You are viewing a plain text version of this content. The canonical link for it is here.
Posted to dev@zookeeper.apache.org by "Edward Ribeiro (JIRA)" <ji...@apache.org> on 2016/09/16 15:36:20 UTC
[jira] [Comment Edited] (ZOOKEEPER-2439) The order of asynchronous setACL is not correct.

    [ https://issues.apache.org/jira/browse/ZOOKEEPER-2439?page=com.atlassian.jira.plugin.system.issuetabpanels:comment-tabpanel&focusedCommentId=15496588#comment-15496588 ] 

Edward Ribeiro edited comment on ZOOKEEPER-2439 at 9/16/16 3:35 PM:
--------------------------------------------------------------------

Hi [~kazuakibanzai],

I took some time to dig this problem and I *guess* I've found the root cause. *Disclaimer: I can be totally wrong on my assumptions, so would love to hear from some ZK committers as to deny or confirm my idea (and took the liberty of marking them on this message, sorry guys).* /cc [~fpj], [~breed], [~phunt]

First and foremost, *huge thanks* for the patch to simulate the bug, it helped a lot. Well, let's start: in a nutshell, the server side ZK ordered processing pipeline of RequestProcessors. The one that is interesting to this particular case looks like this (I am a newbie, so I may get something wrong):

{code}
request ---------->  PrepRequestProcessor --------> SyncRequestsProcessor  ----------> FinalRequestProcessor ------> [request applied and committed]
{code}

*KEEP THIS IN MIND:* A request is committed to ZK database as well as having the logs and snapshots updated if it arrives at the {{FinalRequestProcessor}} without any exception.

a. One request can be currently being processed at {{PrepRequestProcessor}} while another one is either {{SyncRequestsProcessor}} or {{FinalRequestsProcessor}}. In fact, I guess that we can have three requests, one in each step of the pipeline under high load, for example.
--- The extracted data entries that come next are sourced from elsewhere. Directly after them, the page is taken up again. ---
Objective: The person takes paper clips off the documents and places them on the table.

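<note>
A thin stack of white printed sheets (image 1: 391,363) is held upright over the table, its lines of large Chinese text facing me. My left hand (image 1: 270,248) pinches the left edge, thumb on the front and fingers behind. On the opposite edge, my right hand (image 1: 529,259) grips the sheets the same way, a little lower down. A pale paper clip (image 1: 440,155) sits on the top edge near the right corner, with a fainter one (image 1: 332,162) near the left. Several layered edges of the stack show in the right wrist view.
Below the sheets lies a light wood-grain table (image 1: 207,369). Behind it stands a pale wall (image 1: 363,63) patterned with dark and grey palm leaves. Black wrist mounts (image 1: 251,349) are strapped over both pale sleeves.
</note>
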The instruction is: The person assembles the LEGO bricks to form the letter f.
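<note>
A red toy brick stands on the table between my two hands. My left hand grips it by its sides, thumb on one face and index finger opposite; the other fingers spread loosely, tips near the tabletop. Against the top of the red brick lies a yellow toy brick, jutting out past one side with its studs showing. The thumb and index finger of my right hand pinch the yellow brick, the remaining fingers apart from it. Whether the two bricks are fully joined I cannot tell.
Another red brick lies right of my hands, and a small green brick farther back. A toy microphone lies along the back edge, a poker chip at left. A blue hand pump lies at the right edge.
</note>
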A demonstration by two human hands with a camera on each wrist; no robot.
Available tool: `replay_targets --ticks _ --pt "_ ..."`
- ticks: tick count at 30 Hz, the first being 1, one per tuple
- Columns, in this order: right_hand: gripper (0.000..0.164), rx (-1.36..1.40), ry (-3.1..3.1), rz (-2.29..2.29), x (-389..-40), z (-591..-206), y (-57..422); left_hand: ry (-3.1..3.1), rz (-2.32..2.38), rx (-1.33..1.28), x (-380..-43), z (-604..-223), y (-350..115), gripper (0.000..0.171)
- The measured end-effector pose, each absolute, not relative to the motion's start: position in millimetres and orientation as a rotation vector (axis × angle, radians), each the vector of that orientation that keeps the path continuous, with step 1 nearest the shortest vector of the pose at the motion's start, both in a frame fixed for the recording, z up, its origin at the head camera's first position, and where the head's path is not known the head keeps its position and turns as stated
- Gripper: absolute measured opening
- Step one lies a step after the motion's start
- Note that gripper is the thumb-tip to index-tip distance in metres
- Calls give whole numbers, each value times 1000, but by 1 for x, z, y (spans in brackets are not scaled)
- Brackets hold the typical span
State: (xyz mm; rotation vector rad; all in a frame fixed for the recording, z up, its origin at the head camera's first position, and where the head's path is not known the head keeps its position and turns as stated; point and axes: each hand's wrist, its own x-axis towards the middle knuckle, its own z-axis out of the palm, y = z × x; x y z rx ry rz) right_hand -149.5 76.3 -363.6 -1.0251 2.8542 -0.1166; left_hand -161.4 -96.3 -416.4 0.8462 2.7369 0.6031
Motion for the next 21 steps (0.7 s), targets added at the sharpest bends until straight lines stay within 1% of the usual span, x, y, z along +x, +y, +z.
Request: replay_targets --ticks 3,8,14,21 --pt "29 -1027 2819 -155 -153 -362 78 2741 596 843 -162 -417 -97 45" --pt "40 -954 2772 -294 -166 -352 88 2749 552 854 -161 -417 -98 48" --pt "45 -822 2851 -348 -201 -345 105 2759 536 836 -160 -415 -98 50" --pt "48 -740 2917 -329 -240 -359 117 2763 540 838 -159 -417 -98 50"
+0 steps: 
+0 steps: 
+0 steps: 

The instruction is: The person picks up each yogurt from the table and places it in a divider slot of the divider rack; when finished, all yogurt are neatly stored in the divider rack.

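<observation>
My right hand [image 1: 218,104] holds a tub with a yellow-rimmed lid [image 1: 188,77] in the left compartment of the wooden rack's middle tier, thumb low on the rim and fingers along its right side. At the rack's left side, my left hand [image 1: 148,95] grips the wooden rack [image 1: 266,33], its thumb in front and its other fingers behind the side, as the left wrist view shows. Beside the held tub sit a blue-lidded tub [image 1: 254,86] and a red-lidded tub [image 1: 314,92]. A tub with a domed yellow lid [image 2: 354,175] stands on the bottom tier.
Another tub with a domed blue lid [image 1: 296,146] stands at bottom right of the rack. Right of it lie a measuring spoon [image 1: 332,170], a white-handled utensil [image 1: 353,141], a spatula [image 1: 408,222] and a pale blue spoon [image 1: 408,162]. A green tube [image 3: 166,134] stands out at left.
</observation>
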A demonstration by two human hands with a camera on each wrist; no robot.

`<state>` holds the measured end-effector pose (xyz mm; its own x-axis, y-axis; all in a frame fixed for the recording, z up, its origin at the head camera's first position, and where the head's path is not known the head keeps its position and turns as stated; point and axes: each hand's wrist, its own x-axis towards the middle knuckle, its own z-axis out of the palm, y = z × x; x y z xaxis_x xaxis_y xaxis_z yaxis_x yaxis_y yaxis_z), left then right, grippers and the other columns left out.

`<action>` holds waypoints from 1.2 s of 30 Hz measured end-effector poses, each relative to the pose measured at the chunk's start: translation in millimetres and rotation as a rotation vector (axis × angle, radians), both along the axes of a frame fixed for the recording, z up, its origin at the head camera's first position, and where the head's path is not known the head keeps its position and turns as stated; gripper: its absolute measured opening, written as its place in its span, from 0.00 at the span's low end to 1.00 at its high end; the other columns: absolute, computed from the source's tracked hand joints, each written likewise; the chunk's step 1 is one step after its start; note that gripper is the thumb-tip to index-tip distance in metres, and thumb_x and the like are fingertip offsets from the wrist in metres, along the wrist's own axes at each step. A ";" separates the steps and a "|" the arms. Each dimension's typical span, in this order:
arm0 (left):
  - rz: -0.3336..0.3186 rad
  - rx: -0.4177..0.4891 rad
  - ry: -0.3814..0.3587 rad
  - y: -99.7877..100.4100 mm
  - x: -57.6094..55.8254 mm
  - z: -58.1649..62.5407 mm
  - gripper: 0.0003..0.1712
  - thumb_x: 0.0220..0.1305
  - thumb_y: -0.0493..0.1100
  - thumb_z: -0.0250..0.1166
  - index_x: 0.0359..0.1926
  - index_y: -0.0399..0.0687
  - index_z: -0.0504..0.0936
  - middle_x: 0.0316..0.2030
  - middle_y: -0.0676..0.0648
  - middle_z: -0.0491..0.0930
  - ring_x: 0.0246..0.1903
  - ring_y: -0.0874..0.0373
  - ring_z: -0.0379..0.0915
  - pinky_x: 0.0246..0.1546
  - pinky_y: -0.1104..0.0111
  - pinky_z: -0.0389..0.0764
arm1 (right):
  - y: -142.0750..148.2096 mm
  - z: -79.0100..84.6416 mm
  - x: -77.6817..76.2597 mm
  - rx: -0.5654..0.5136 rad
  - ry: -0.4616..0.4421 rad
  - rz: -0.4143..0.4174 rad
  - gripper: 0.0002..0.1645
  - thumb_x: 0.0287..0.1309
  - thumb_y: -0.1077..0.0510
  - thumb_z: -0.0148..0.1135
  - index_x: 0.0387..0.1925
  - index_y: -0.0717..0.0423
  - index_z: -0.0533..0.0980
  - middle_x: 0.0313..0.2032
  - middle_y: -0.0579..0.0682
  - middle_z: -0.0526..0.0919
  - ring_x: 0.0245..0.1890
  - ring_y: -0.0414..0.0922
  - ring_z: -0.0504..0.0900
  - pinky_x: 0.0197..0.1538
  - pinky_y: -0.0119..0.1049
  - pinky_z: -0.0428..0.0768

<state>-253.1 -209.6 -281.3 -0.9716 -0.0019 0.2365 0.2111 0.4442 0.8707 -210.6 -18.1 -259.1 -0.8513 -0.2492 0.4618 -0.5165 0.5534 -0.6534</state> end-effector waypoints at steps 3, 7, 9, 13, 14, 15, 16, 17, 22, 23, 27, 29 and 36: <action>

b. At {{PrepRequestProcessor}} ZK checks if the znode path of the request is well formed as well as authorization and ACL permissions (it makes sense as SyncRequestProcessor, among other things, saves the log file and we wouldn't want to record an invalid request on command log, right?). *KEEP THIS IN MIND TOO:* ACL checks are done at the first stage of the pipeline.


*_So, the problem you described can be summarised as such:_*

1. a setACL request that removes access to '/' (let's call it REQ1) is sent asynchronously, followed by a create a znode under '/a' request (let's call it REQ2). Both are enqueued in order and arrive in this order on the server side.

2. REQ1 passes {{PrepRequestProcessor}}.

3. While REQ1 is at {{SyncRequestsProcessor}}, REQ 2 arrives at {{PrepRequestProcessor}}. {{PrepRequestProcessor}} checks ZK DB and see that REQ2 has the ACL rights to create the node, because REQ1 was not committed to ZK DB yet (it's in the middle of the pipeline).

4. When REQ1 is finally committed on ZK DB, REQ1 is just behind it in the pipeline, so it also gets committed to the ZK DB even tough REQ1 would prevent REQ2 from being applied! Remember the permission was check on {{PrepRequestProcessor}}, the first stage of the pipeline, when REQ1 was still ongoing.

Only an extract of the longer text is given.